Re: Tom Lane 2015-08-10 <2713.1439215712@sss.pgh.pa.us>

I was waiting for Alvaro to deal with this, but perhaps he's on summer
vacation or something. I will remove the isolation test until he has
time to address it more fully.

Thanks, the build worked now.

Wouldn't a possible fix be to promote this/some module to core? It
doesn't have any SQL- or OS-side dependencies.

Christoph
--
cb@df7cb.de | http://www.df7cb.de/

--
Sent via pgsql-committers mailing list (pgsql-committers@postgresql.org)
To make changes to your subscription:
http://www.postgresql.org/mailpref/pgsql-committers

#7Tom Lane
tgl@sss.pgh.pa.us
In reply to: Christoph Berg (#6)
Re: Using contrib modules in check (Re: pgsql: Fix BRIN to use SnapshotAny during summarization)

Christoph Berg <myon@debian.org> writes:

Thanks, the build worked now.

Wouldn't a possible fix be to promote this/some module to core? It
doesn't have any SQL- or OS-side dependencies.

Meh. I think we'd agreed in another nearby thread that pageinspect
is exactly the sort of thing we don't want in core. Even if it were
in core, I'm dubious that it's a good way to implement the desired
testing here: the risks of platform-dependent results (endianness,
varying numbers of tuples per page, etc etc) seem far too high.

regards, tom lane

--
Sent via pgsql-committers mailing list (pgsql-committers@postgresql.org)
To make changes to your subscription:
http://www.postgresql.org/mailpref/pgsql-committers

#8Andres Freund
andres@anarazel.de
In reply to: Tom Lane (#7)
Re: Using contrib modules in check (Re: pgsql: Fix BRIN to use SnapshotAny during summarization)

On 2015-08-10 11:19:56 -0400, Tom Lane wrote:

Meh.
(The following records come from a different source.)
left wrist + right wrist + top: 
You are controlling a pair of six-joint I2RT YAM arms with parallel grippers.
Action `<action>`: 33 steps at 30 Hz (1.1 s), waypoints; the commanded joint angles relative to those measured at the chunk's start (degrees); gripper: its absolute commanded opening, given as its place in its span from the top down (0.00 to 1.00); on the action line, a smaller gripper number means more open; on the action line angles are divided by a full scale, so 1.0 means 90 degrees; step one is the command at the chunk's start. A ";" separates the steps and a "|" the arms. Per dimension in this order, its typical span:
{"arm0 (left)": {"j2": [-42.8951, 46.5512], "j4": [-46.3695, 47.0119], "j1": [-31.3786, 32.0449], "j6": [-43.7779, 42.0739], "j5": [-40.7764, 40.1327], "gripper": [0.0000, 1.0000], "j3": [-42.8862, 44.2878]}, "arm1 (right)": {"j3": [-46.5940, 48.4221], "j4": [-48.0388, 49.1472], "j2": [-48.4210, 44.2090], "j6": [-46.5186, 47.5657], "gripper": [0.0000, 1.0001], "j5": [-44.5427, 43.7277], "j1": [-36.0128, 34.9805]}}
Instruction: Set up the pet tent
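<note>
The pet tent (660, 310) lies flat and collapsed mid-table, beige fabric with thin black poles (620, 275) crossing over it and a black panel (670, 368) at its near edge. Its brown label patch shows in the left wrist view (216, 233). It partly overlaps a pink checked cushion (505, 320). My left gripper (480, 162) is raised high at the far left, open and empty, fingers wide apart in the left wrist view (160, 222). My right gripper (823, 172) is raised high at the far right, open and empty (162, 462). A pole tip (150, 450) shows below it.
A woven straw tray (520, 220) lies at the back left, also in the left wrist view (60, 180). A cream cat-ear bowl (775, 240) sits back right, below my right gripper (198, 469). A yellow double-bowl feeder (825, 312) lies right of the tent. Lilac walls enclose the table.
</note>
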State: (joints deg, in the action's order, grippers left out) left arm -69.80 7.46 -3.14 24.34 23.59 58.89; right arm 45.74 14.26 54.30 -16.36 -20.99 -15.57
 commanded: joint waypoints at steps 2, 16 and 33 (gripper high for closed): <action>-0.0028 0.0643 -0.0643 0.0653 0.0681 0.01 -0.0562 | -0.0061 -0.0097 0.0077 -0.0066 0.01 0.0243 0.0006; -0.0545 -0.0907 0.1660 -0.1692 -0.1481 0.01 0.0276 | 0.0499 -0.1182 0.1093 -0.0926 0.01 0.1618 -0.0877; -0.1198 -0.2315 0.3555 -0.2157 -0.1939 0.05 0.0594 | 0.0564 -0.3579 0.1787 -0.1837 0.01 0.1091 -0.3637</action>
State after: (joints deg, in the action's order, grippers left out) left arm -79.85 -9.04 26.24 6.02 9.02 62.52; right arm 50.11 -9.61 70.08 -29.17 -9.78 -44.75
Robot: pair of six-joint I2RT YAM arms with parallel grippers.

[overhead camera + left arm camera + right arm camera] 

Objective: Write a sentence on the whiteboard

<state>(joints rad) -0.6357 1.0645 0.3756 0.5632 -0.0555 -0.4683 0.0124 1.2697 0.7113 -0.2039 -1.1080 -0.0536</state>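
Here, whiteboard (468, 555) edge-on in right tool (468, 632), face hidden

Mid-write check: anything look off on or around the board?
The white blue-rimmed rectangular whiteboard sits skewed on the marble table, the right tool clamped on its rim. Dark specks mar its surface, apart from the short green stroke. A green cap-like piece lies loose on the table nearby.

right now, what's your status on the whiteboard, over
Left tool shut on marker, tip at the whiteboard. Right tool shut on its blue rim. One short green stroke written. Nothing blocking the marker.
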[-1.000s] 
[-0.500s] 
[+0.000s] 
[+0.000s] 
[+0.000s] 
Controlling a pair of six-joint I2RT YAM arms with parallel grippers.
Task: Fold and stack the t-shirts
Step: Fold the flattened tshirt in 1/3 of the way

I think we'd agreed in another nearby thread that pageinspect
is exactly the sort of thing we don't want in core.

I think we agreed that it shouldn't be included in an initdb'ed
database, but that doesn't preclude pageinspect being an extension in
src/extension or something.

Even if it were
in core, I'm dubious that it's a good way to implement the desired
testing here: the risks of platform-dependent results (endianness,
varying numbers of tuples per page, etc etc) seem far too high.

That on the other hand I can agree with being a danger.

Greetings,

Andres Freund

--
Sent via pgsql-committers mailing list (pgsql-committers@postgresql.org)
To make changes to your subscription:
http://www.postgresql.org/mailpref/pgsql-committers

#9Alvaro Herrera
alvherre@2ndquadrant.com
In reply to: Tom Lane (#5)
1 attachment(s)
Re: [COMMITTERS] Using contrib modules in check (Re: pgsql: Fix BRIN to use SnapshotAny during summarization)

Tom Lane wrote:

However, we did learn something valuable from the fact that all the
-DCLOBBER_CACHE_ALWAYS critters failed on it: per my earlier message,
brin_page_items() is unsafe against a relcache flush on the index.
I'll put that on the 9.5 open items list.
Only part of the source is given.